Chaque mois de juin, un coin de plaine du Burgenland, à Nickelsdorf, tout près de la frontière hongroise, se transforme en capitale européenne du rock et du metal. Sur les Pannonia Fields II, le Nova Rock rassemble pendant quatre jours des dizaines de milliers de fans venus de toute l’Europe centrale — un rendez-vous devenu, en vingt ans, l’un des plus grands festivals de musiques lourdes du continent.
2005 : un festival né dans la boue
Le Nova Rock voit le jour en 2005, porté par la société fondée fin 2004 par Ewald Tatar — surnommé depuis « Mr. Nova Rock » —, Thomas Zsifkovits et Harry Debnam, avec le soutien du promoteur allemand FKP Scorpio. La première édition, menée par Green Day et System of a Down et complétée par Die Ärzte, Audioslave, The Prodigy, Marilyn Manson ou Nightwish, réunit environ 15 000 spectateurs — sous une météo exécrable restée dans les mémoires. Les débuts sont difficiles, mais l’envie est là.
Du pari local au géant européen
Vingt ans plus tard, le pari est très largement gagné. Le Nova Rock est devenu un pilier du paysage festivalier européen, attirant jusqu’à 50 000 festivaliers par jour et dépassant les 220 000 entrées sur l’ensemble de ses quatre journées. Organisé par Barracuda Music, sous la houlette toujours fidèle d’Ewald Tatar, il a accueilli au fil des éditions la quasi-totalité des grands noms du rock et du metal mondial — de Metallica à Iron Maiden, de Rammstein aux Red Hot Chili Peppers, en passant par Linkin Park, Muse ou Volbeat.
Trois scènes, tous les metals
La force du Nova Rock, c’est l’ampleur et l’éclectisme de sa programmation. Réparties sur la Blue Stage, la Red Stage et la Red Bull Stage, plus de quatre-vingts formations s’y succèdent chaque année, couvrant tout le spectre des musiques fortes : punk, hard rock, heavy metal, metalcore, nu metal, post-hardcore, crossover. Têtes d’affiche planétaires, légendes en activité et révélations montantes cohabitent sur une même affiche, dans une ambiance de grande communion festivalière, camping géant et chaleur estivale du Burgenland compris.

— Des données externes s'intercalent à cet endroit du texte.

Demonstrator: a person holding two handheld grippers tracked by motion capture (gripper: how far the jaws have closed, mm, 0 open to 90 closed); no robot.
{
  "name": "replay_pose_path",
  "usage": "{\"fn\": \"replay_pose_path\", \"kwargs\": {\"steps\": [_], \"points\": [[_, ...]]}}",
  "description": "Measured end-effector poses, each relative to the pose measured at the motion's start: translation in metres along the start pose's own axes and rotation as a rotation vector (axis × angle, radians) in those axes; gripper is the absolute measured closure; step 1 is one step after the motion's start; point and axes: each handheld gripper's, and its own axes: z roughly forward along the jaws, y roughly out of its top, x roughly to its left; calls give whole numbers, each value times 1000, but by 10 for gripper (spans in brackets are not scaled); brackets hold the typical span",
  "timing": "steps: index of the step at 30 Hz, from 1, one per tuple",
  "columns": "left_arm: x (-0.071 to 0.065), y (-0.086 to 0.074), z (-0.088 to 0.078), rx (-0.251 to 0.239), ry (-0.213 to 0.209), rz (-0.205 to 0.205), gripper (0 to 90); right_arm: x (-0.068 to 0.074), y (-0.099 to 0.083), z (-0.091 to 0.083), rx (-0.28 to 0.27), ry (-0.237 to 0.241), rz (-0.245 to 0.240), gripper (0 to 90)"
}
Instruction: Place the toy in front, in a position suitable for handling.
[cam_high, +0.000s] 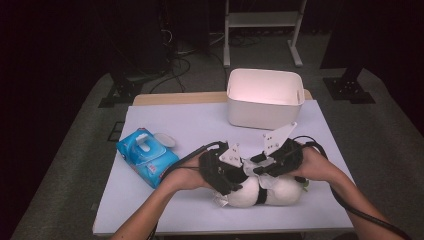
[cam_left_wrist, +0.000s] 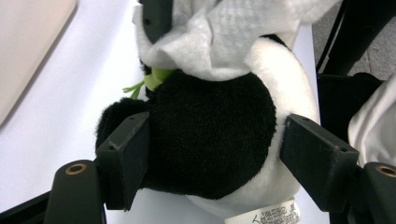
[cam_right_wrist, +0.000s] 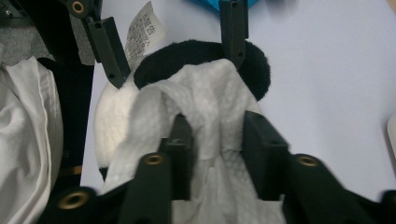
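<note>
A black and white plush toy (cam_high: 285, 192) lies on the lavender mat (cam_high: 200, 125) near the front edge. My left gripper (cam_high: 236, 184) is shut on it; in the left gripper view both pads (cam_left_wrist: 126, 154) press into the black part of the plush (cam_left_wrist: 210, 135), beside a small green trim (cam_left_wrist: 156, 79). A white wet wipe (cam_right_wrist: 210, 93) is draped over the plush (cam_right_wrist: 205, 56). My right gripper (cam_right_wrist: 219, 135) comes from the other side, and a bunched fold of the wipe sits pinched between its jaws. The wipe (cam_left_wrist: 243, 32) shows above the toy in the left gripper view.
A blue pack of wet wipes (cam_high: 147, 157) with its lid flipped open lies at the left of the mat. A white plastic bin (cam_high: 265, 107) stands at the back edge. Behind the table are a white metal frame (cam_high: 260, 20) and cables on the floor.
</note>
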Motion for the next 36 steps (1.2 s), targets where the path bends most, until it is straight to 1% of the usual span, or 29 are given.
{"fn": "replay_pose_path", "kwargs": {"steps": [2, 4, 6, 8, 9, 14, 18, 20, 22, 23, 27, 28, 29, 31, 32, 33, 36], "points": [[0, -1, 0, -6, -2, -8, 255, 0, -3, -3, 8, -12, 1, 768], [-1, -1, 0, -7, -3, -7, 255, 1, -6, -7, 19, -12, 8, 805], [-1, -1, 1, -5, 1, -12, 255, 2, -10, -11, 33, -11, 5, 830], [0, -2, 1, -11, -3, -19, 255, 4, -15, -15, 68, -7, 8, 833], [0, -2, 1, -13, -4, -21, 255, 5, -19, -16, 74, -7, 10, 833], [1, -1, 0, -5, -6, -19, 256, 9, -37, -33, 40, -24, 59, 834], [3, -2, 0, -7, -9, -29, 256, 11, -53, -46, 21, -44, 94, 833], [3, -2, 0, -9, -10, -34, 256, 13, -63, -52, 16, -56, 113, 833], [3, -2, 1, -11, -9, -34, 256, 16, -75, -58, 8, -63, 143, 833], [4, -2, 1, -9, -10, -35, 256, 17, -82, -60, -3, -66, 156, 833], [4, 0, 1, 2, -7, -32, 256, 22, -106, -67, -18, -82, 210, 832], [4, 1, 2, 4, -7, -29, 256, 23, -110, -67, -22, -82, 215, 832], [5, 2, 2, 6, -5, -29, 256, 24, -112, -68, -29, -83, 224, 832], [5, 3, 3, 10, -2, -30, 256, 25, -112, -68, -35, -86, 218, 831], [5, 3, 3, 12, -3, -31, 256, 25, -110, -68, -32, -90, 207, 831], [5, 2, 3, 11, -2, -33, 256, 24, -107, -68, -35, -93, 200, 830], [6, 2, 3, 6, -2, -38, 256, 22, -93, -65, -45, -82, 172, 829]]}}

2026 : The Cure, Iron Maiden et un plateau monstre
Pour son édition 2026, du 11 au 14 juin, le Nova Rock voit grand — comme toujours. Quatre têtes d’affiche se partagent les nuits de Nickelsdorf : Volbeat (jeudi), The Cure (vendredi), Iron Maiden (samedi) et Bring Me The Horizon (dimanche). Autour d’elles, une affiche vertigineuse : The Offspring, Papa Roach, Architects, Mastodon, A Perfect Circle, Sepultura, Alter Bridge, Sabaton, Trivium, Sex Pistols feat. Frank Carter, Social Distortion, A Day to Remember, Three Days Grace, Ice Nine Kills ou encore Bad Omens. Du punk historique au metal le plus moderne, tout y est.
Ce qu’il faut retenir
Né dans la boue d’un mois de juin 2005 et devenu en deux décennies l’un des plus grands festivals rock d’Europe, le Nova Rock raconte une belle histoire de persévérance. Sa recette : une affiche XXL renouvelée chaque année, trois scènes qui ne désemplissent pas, et cette ferveur particulière d’un public d’Europe centrale venu communier quatre jours durant au milieu des plaines du Burgenland. Un monument de l’été metal, qui n’a plus rien à prouver.